■ **YOUR OBJECTIVE**: Each line from the opening of the listing below through the line that contains "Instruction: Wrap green" is to be output exactly as written.

■ **DATASET EXTRACT**:
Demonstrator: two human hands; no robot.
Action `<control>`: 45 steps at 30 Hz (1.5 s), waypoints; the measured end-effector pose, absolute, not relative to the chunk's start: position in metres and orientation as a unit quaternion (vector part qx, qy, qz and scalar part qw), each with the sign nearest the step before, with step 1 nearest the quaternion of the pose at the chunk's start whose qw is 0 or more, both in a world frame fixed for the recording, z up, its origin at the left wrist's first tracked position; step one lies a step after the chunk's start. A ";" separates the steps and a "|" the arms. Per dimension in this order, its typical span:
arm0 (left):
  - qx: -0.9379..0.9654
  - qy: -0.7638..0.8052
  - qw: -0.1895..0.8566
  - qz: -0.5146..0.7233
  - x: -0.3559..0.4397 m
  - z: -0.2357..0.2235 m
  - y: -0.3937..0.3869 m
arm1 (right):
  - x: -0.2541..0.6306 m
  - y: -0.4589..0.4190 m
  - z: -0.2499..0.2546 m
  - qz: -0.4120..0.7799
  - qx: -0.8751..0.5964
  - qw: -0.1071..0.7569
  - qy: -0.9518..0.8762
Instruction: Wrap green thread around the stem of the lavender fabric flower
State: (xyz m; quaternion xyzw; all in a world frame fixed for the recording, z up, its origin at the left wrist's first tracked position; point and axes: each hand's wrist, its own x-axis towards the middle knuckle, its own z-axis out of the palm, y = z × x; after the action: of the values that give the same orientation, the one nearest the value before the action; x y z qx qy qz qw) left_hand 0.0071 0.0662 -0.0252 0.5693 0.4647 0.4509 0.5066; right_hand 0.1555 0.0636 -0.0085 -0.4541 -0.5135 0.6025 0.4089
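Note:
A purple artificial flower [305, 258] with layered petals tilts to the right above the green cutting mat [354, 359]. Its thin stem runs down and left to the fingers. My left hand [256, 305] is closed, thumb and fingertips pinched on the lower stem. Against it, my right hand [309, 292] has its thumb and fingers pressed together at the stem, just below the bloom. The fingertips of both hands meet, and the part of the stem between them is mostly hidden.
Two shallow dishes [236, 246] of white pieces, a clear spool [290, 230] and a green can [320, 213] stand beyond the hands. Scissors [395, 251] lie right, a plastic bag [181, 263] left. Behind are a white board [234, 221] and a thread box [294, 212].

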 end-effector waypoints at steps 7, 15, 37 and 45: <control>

■ **RESULT**:
Demonstrator: two human hands; no robot.
Action `<control>`: 45 steps at 30 Hz (1.5 s), waypoints; the measured end-effector pose, absolute, not relative to the chunk's start: position in metres and orientation as a unit quaternion (vector part qx, qy, qz and scalar part qw), each with the sign nearest the step before, with step 1 nearest the quaternion of the pose at the chunk's start whose qw is 0 or more, both in a world frame fixed for the recording, z up, its origin at the left wrist's first tracked position; step one lies a step after the chunk's start. A ";" separates the steps and a "|" the arms. Per dimension in this order, its typical span:
arm0 (left):
  - qx: -0.9379..0.9654
  - qy: -0.7638..0.8052
  - qw: -0.1895..0.8566
  - qz: -0.5146..0.7233
  - x: -0.3559..0.4397 m
  - z: -0.2357..0.2235 m
  - y: -0.3937..0.3869 m
arm1 (right):
  - x: -0.2541..0.6306 m
  - y: -0.4589..0.4190 m
  - z: -0.2499..0.2546 m
  - qz: -0.4120..0.7799
  - qx: -0.8751..0.5964
  - qw: -0.1071..0.7569
  - qy: -0.9518..0.8762
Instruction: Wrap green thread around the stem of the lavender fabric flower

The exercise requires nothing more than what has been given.